Like capital-A art. “How about a Rauschenberg?” Pacewildenstein.com yields a series of large vegetable-dye-transfer prints. Noriega-Ortiz likes one with a reddish cast, Street Cave, from 1995, for over the granite fireplace. And artnet.com has works by another favorite of his, Louise Nevelson. A boxlike wood piece, 32 by 83 inches, appeals to him for the second bathroom, with its nickel counter: “This would look fantastic.” Never mind the humidity.

Thinking about walls puts him in the mood to buy a flat-screen TV. These clients clearly need a 40-inch model for the fun area over by the billiard table, and perhaps a pair of twelve-inchers for each side of the bed. Jandr.com has a big Samsung, but it’s sadly unpictured. Twelve-inch Sharps (suggested retail $1,499), like the ones Noriega-Ortiz has at home, can be previewed (though not purchased) at sharp-usa.com.

He tries circline.com, a search site that he’s used when, for example, he needs an eight-by-eight glass-front Regency vitrine by yesterday. Today he’s looking for a mirror to complete the ensemble in the master bedroom. A Charles X Eglomise square catches his eye; its beveled frame is painted on the back with a red vine pattern. And it’s only $7,800. If the computer hadn’t crashed just then, Noriega-Ortiz would have bought it on the spot.

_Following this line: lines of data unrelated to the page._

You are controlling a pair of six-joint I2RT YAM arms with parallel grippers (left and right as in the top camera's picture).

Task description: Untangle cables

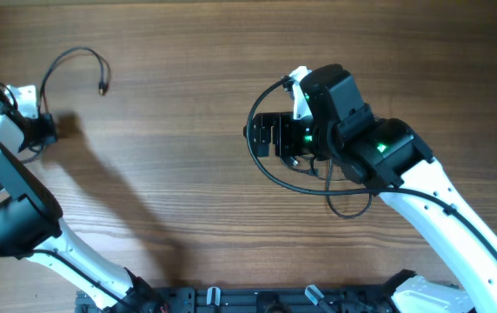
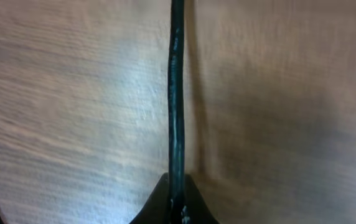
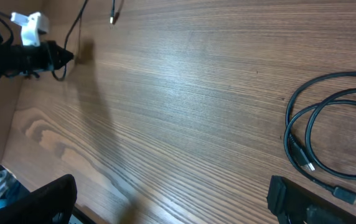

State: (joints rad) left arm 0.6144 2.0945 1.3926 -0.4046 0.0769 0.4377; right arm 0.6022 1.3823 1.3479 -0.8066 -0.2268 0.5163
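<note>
Finding: the left gripper (image 2: pixel 177 194) is clenched on one thin black cable (image 1: pixel 82 50) at the far left of the table (image 1: pixel 188 174). That cable arcs away from the fingers to a free plug end (image 1: pixel 102 88) lying on the wood. The right gripper (image 1: pixel 266 135) stands released, its jaws wide apart and holding nothing, over a second coiled cable (image 3: pixel 288 124) near the table's centre, well apart from the first. Risk one: the pinch is narrow and on a smooth cord, so a firm pull could let the cable slide out. Risk two: the coil's loops overlap, and drawing on one end without parting them could tighten a crossing rather than free it. Risk three: the coil lies close to the right arm's own wiring, and a descending grasp could catch the wrong strand. Limits of view: the right arm covers part of the coil from overhead, so I cannot tell whether it is truly knotted. The left wrist view is blurred and shows only a short run of cord, and the coil's far side is cut off at the frame edge.
</note>
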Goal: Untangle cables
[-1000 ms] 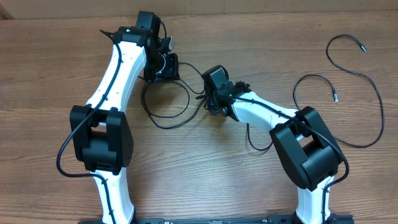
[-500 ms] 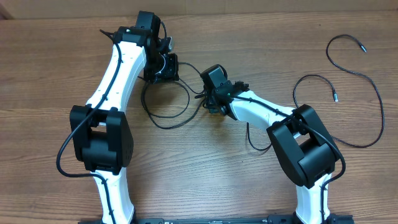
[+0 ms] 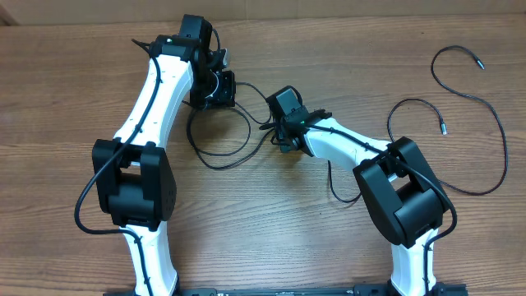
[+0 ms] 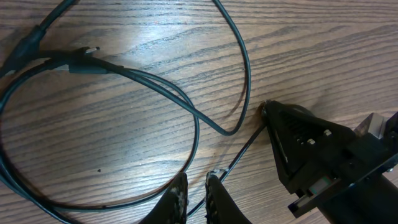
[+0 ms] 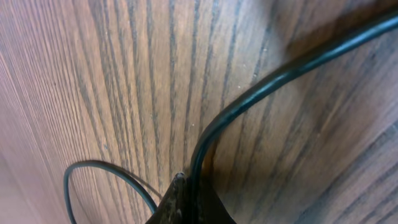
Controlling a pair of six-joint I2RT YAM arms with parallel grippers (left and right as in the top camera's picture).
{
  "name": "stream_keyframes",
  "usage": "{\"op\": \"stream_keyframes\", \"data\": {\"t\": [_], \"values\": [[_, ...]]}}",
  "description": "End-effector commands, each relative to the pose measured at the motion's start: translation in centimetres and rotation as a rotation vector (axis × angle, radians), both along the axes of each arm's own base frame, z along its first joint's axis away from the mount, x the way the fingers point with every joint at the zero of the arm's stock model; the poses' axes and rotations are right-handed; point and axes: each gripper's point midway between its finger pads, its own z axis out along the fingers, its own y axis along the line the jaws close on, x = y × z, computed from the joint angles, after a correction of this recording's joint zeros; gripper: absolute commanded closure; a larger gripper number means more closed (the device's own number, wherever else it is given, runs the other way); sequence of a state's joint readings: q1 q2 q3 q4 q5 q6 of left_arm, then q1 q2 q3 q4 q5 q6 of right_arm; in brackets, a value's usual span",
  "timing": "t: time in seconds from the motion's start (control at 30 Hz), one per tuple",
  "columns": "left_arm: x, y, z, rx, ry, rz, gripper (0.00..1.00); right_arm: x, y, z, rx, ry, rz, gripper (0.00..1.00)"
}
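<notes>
right gripper (image 5: 185, 190) clenched on the cable (image 5: 280, 78), left gripper (image 4: 197, 196) pinching it too; i feared opposing pulls would cinch the loops (image 4: 196, 134) tighter.

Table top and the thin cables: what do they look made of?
The table top: wood or wood-look laminate, brown with slight sheen; grain lines and a pale glare patch show it. The cables: probably rubber or plastic sheathing, smooth, black, semi-matte; they bend in soft loops with faint highlights.

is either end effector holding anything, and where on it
Both pinch cable along its run, not a plug: right end effector a black cable, left end effector a thin cable.
</notes>
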State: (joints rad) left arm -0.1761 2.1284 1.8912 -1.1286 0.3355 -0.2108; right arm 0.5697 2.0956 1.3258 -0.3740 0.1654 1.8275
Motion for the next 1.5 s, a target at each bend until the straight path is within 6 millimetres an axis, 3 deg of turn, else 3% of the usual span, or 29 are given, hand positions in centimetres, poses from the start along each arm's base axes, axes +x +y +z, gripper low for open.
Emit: {"op": "stream_keyframes", "data": {"t": [0.0, 0.27, 0.53, 0.77, 1.07, 1.3, 1.47], "values": [[0.0, 0.4, -0.1, 0.006, 0.0, 0.005, 0.89, -1.8, -2.3, -4.0, -0.107, 0.096, 0.044, 0.96], [0.1, 0.4, -0.1, 0.006, -0.005, 0.002, 0.87, -2.9, -0.9, -4.2, -0.097, 0.13, 0.267, 0.96], [0.1, 0.4, -0.1, 0.007, -0.003, 0.004, 0.86, -3.6, 0.3, -3.9, -0.026, 0.123, 0.625, 0.96], [0.2, 1.0, -0.1, 0.006, 0.0, 0.017, 0.85, -3.7, 0.1, -1.9, 0.001, 0.064, 0.821, 0.96], [0.3, 1.3, -0.1, 0.007, -0.003, 0.022, 0.87, -3.4, 0.3, 3.3, -0.077, -0.084, 0.996, 0.96], [0.3, 1.3, -0.1, 0.007, -0.003, 0.022, 0.86, -4.4, -0.3, 7.7, -0.126, -0.157, 1.091, 0.96], [0.3, 1.3, -0.1, 0.007, -0.001, 0.022, 0.86, -5.4, -0.8, 12.8, -0.186, -0.274, 1.175, 0.96]]}}
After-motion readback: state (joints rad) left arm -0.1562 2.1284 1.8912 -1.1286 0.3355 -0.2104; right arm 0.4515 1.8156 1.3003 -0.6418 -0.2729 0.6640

Time’s up. In the rush to decorate, some essentials have fallen by the curb – but now is no time for major purchases. In three hours, Noriega-Ortiz has almost fully furnished two seating areas, two dining areas, and a bedroom. He never did find a suitable bureau. The Rauschenberg alone may not be enough to anchor the loft’s vast living space. And linens are lacking. He does, however, have an epiphany in the car and calls with a helpful message: “There’s an excellent site, windowwear.com! Get two-inch wooden blinds for all the rooms for an old-fashioned look, and maybe some gauzy curtains for the living room.” The Internet does do windows.